With a name like Beantown Taqueria, and a location in the heart of Central Square, you'd be forgiven for assuming this hole-in-the-wall restaurant is run by a frat brother alum catering to the MIT crowd. But while there is no shortage of students, professors, employees, and neighbors patronizing the place, the slogan "Mexican Soul Food" lives up to its name.
Managers and cousins Hugo Mendez and Lucky Nunez, who grew up in Mexico City, thought the authentic flavors of their childhood would translate to a fast-casual concept. They approached Fawaz Abu-Rubyah, owner of the former Olive Tree Cafe and Bab Al-Amoud Cafe, about a partnership. Just over a year ago, the trio reopened the Olive Tree location as Beantown Taqueria. At the beginning of this month, they opened a second location of the Taqueria, in the former Bab Al-Amoud Cafe on Western Avenue in Cambridge. They also have a food truck on Carleton Street on the MIT campus, and plans for another.
Clearly, they were on to something. Customer Ben Wiech works just down the street at the MIT Museum. "I try not to eat here more than four times a week," he says.
The Beantown Taqueria menu has two sections. One is "authentic Mexican," with dishes like flautas ($8), those deep-fried Mexican roll-ups, and tortas ($7), the popular Mexican sandwich of meat, veggies, and refried beans. The other section is Tex-Mex, which includes favorites like gooey nachos ($8), and chimichangas ($8), the deep-fried burritos you'll find at every "Mexican" chain restaurant. "It's not about Tex-Mex or authentic being better," says Mendez. "It's about giving the customer an array of options, giving them something they are used to eating, and showing them something new."

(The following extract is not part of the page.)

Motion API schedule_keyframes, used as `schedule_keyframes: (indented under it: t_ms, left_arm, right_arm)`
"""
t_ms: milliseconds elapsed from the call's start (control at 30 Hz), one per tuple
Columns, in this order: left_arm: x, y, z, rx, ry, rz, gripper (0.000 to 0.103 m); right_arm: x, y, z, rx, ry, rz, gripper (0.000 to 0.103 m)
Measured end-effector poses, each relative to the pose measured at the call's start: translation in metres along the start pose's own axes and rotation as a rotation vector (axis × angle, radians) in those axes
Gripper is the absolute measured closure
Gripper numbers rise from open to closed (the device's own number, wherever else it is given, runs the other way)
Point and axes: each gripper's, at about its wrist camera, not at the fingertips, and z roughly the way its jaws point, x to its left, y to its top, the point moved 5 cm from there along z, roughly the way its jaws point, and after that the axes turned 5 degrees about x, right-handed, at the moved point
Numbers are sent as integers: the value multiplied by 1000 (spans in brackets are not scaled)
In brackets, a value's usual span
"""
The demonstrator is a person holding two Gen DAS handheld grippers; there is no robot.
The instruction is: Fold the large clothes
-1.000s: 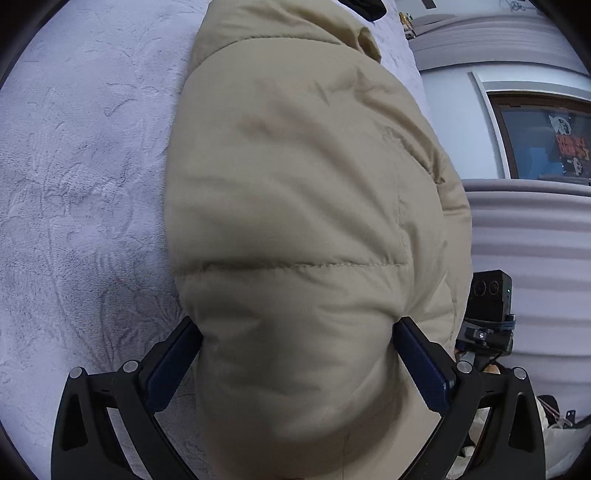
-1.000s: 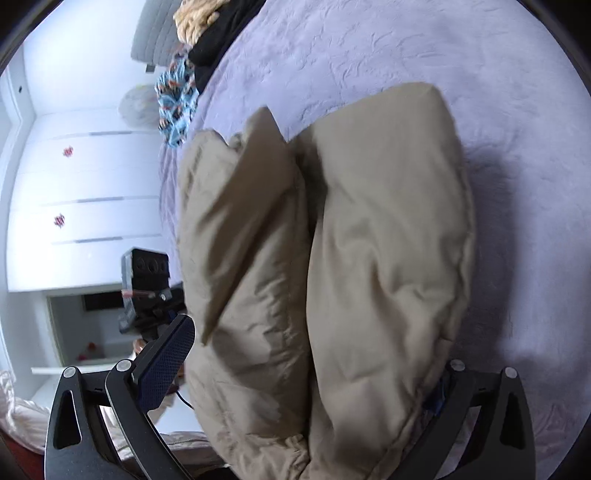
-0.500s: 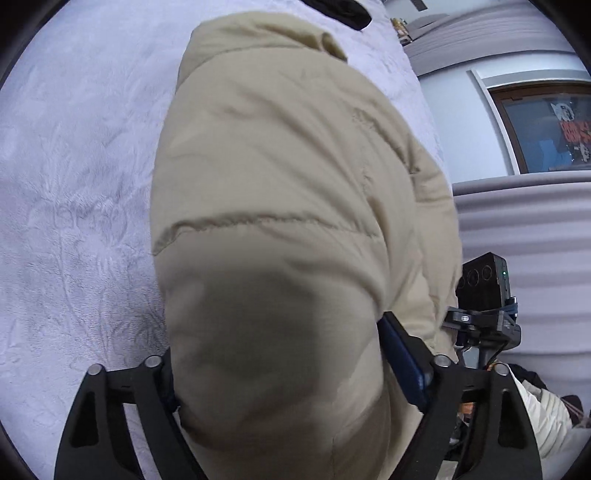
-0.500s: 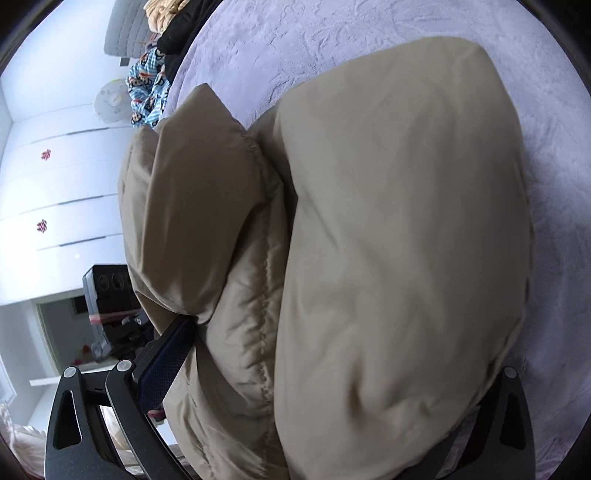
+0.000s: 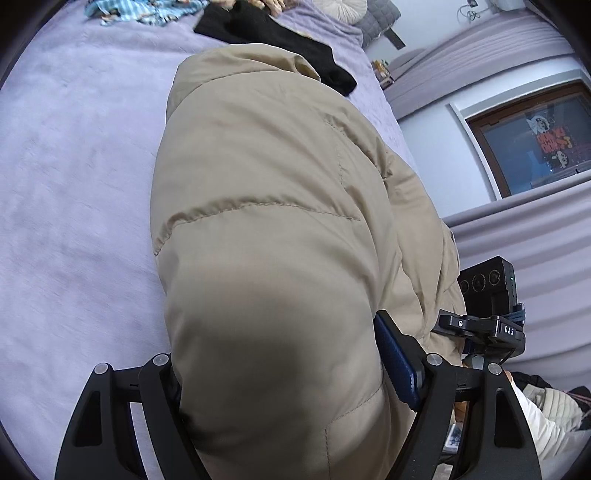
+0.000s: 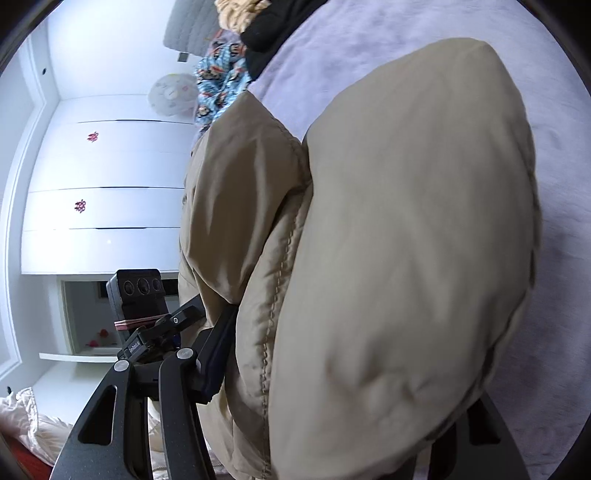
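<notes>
A beige puffer jacket (image 5: 266,206) is bunched and lifted above the lilac bed (image 5: 74,184). My left gripper (image 5: 280,373) is shut on a thick fold of it; the blue pad of the right finger (image 5: 397,358) shows, the left finger is hidden by fabric. In the right wrist view the jacket (image 6: 399,240) fills the frame. My right gripper (image 6: 343,354) is shut on its bulk; only the left finger (image 6: 216,354) shows. The other gripper's camera block shows in each view (image 5: 487,291) (image 6: 138,295).
Black clothes (image 5: 273,40) and a blue patterned garment (image 5: 147,9) lie at the far end of the bed, also in the right wrist view (image 6: 221,85). White wardrobe doors (image 6: 103,177) stand left. A window (image 5: 532,140) and lilac curtain (image 5: 517,229) are on the right.
Both grippers closed tighter on the jacket and lifted it. The jacket fills more of both views, and the far end of the bed with the black clothes has come into view.
</notes>
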Motion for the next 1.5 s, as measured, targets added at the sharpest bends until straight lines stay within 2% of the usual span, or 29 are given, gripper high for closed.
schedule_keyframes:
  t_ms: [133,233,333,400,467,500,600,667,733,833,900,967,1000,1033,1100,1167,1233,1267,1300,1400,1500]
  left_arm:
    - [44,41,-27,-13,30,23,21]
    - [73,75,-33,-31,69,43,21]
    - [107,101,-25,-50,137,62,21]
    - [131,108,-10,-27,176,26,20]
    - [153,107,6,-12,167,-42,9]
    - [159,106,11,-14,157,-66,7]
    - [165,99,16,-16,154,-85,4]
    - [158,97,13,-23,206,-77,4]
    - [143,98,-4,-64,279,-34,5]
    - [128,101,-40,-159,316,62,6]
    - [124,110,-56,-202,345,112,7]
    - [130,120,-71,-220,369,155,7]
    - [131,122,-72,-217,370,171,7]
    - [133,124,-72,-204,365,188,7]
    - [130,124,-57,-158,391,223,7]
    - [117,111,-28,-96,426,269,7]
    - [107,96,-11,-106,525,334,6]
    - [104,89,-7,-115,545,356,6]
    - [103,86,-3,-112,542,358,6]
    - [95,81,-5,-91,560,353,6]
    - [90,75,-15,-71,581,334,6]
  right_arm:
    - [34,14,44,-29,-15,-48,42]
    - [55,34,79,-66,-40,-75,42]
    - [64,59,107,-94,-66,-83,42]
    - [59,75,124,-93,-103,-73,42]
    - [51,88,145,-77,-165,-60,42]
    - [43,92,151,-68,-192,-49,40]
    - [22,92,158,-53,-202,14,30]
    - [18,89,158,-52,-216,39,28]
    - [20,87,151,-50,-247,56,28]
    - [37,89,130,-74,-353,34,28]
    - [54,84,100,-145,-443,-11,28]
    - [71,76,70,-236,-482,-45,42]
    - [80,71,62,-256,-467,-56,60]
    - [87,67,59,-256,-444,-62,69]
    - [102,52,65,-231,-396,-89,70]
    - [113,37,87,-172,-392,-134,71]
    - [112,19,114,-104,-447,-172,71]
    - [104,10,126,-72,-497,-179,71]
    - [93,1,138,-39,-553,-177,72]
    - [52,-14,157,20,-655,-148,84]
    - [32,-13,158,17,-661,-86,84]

Still, we found ourselves drawn to the authentic menu. On that side, tacos ($8) are served with freshly pressed house-made corn tortillas, lime, and cilantro. The Tex-Mex version ($7) is topped with Jack cheese, diced tomatoes, shredded iceberg, and a choice of commercially made corn or flour tortillas.
Whichever side you order from, you aren't getting the taco-kit version wrapped up in that tortilla. Fillings include tinga chicken, shredded white meat in a smoky chipotle sauce; Al Pastor, crisp cubes of pork shoulder in a spicy sauce finished with fresh pineapple that cuts through the richness; or carnitas, succulent pulled pork, with all the heat we asked for (any dish can be made mild, medium, or hot). You can also choose fillings of chorizo, ground or shredded beef, steak, shrimp, or fish, and order them in a huarache ($7), a dense masa base, topped with refried beans, lettuce, tomatoes, sour cream, and queso fresco. It's a food-coma-inducing dish, but the flavor is equally rich and bright.

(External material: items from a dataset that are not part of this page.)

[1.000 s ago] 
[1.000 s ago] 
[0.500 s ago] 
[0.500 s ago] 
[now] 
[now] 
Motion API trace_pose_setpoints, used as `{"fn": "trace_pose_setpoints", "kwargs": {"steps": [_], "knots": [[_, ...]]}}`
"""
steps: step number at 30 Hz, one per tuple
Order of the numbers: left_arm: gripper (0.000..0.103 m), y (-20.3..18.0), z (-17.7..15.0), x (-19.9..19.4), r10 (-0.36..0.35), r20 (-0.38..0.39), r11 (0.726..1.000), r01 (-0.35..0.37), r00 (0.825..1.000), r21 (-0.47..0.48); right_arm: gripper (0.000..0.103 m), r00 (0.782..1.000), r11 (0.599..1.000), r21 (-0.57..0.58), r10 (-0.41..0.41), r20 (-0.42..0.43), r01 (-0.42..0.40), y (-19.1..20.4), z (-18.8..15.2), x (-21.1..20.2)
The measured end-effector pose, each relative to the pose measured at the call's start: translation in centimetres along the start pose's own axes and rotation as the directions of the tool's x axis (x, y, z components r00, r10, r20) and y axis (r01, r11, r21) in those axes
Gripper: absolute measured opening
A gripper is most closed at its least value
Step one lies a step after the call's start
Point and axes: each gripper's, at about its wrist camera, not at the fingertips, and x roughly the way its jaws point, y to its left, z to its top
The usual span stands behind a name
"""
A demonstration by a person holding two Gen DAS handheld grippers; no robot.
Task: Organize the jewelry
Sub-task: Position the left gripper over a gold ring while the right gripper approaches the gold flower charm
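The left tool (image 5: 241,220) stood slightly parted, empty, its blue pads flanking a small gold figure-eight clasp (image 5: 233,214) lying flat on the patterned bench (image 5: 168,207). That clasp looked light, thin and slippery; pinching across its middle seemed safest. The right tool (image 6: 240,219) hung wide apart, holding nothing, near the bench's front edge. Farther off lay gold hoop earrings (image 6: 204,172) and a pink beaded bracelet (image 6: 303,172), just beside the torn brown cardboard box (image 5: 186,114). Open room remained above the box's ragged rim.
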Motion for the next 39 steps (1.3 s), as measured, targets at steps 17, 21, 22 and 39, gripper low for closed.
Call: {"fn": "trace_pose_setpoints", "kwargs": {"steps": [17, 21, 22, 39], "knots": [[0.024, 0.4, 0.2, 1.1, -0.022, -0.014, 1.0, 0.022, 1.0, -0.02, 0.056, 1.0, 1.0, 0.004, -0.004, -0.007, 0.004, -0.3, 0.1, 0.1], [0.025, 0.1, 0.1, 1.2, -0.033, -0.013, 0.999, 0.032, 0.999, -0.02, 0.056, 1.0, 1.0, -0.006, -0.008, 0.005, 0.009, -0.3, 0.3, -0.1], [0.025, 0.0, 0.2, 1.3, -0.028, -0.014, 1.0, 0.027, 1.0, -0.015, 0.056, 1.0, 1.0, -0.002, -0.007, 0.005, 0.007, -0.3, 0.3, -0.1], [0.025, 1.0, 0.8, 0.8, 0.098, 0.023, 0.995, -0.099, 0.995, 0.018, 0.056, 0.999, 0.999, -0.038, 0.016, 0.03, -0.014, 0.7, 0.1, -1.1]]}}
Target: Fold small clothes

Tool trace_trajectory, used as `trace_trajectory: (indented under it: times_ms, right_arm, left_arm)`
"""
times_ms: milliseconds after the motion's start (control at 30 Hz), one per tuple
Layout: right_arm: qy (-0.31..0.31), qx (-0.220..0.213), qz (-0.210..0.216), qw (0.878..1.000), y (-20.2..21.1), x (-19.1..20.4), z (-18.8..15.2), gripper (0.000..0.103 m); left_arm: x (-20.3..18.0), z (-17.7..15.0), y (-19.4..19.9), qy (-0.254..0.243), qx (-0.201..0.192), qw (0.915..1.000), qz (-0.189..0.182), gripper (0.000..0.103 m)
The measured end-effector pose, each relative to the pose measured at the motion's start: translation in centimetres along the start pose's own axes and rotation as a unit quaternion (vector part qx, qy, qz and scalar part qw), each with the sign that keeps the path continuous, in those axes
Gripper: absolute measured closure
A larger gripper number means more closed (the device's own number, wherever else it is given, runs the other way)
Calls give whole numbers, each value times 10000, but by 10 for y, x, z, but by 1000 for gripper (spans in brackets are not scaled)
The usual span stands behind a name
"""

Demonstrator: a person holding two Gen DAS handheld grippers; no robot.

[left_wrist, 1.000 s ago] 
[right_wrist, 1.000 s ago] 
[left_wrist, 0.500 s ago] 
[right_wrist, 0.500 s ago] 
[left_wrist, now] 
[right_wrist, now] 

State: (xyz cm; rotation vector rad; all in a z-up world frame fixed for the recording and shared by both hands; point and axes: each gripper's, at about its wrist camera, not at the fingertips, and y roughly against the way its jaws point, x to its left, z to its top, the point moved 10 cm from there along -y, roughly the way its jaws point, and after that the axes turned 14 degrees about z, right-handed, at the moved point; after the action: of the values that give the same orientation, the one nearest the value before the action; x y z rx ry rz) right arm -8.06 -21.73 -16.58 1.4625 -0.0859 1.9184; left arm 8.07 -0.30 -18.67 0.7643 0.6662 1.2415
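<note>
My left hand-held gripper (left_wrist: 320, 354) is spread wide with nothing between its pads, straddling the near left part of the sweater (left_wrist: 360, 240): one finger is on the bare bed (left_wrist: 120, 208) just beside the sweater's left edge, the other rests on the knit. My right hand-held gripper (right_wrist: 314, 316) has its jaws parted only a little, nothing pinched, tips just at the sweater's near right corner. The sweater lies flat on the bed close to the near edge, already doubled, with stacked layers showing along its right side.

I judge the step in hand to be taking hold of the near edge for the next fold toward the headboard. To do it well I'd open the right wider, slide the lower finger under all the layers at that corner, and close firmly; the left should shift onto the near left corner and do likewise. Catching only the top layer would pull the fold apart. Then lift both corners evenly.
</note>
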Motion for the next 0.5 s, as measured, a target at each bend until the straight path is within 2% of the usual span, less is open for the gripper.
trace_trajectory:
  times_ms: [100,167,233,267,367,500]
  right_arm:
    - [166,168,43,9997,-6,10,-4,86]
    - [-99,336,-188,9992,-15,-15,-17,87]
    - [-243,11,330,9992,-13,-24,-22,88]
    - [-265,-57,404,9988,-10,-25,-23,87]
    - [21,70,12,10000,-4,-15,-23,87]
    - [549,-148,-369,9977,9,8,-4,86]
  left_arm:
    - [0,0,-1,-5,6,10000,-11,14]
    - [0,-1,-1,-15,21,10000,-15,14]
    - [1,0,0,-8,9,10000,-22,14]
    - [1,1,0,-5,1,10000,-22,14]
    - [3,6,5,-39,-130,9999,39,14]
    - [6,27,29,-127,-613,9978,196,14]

Really hungry? For $1 more, order the huarache (or any entree) as a plate, with fluffy red rice, fresh corn chips, and black or refried beans. For something lighter, try chicken pozole soup ($3.50), a homey combination of broth, starchy white Mexican corn, and chicken, brightened with tomatillo, raw onion, cilantro, and Mexican oregano.
Chili relleno ($7), the battered-and-fried poblano pepper, is stuffed with cheese and topped with red salsa, sour cream, and cilantro. It's like a deluxe jalapeno popper, but milder. Enchiladas ($8) in tender rolls of corn tortilla (we like tinga chicken filling) are topped with a tangy, slightly sweet tomatillo sauce I'd like to keep in my fridge for everything from turkey burgers to morning eggs.
We appear bright and early one morning for breakfast, and to get our tomatillo fix in chilaquiles ($6), that wonderfully resourceful dish of stale tortilla chips cooked with tomatillo sauce, topped with crisp salad veggies, queso fresco, and sour cream. Add an egg ($1).
The huge breakfast burrito ($7) is a large flour tortilla stuffed with fluffy scrambled eggs, rice, beans, cheese, and a zippy pico de gallo. The spot has every meal of the day covered. And that assumption about the place catering to the college crowd isn't entirely inaccurate.
On weekends, Beantown delivers till 4 a.m. When a late-night craving for authentic Mexican or Tex-Mex hits, you know whom to call.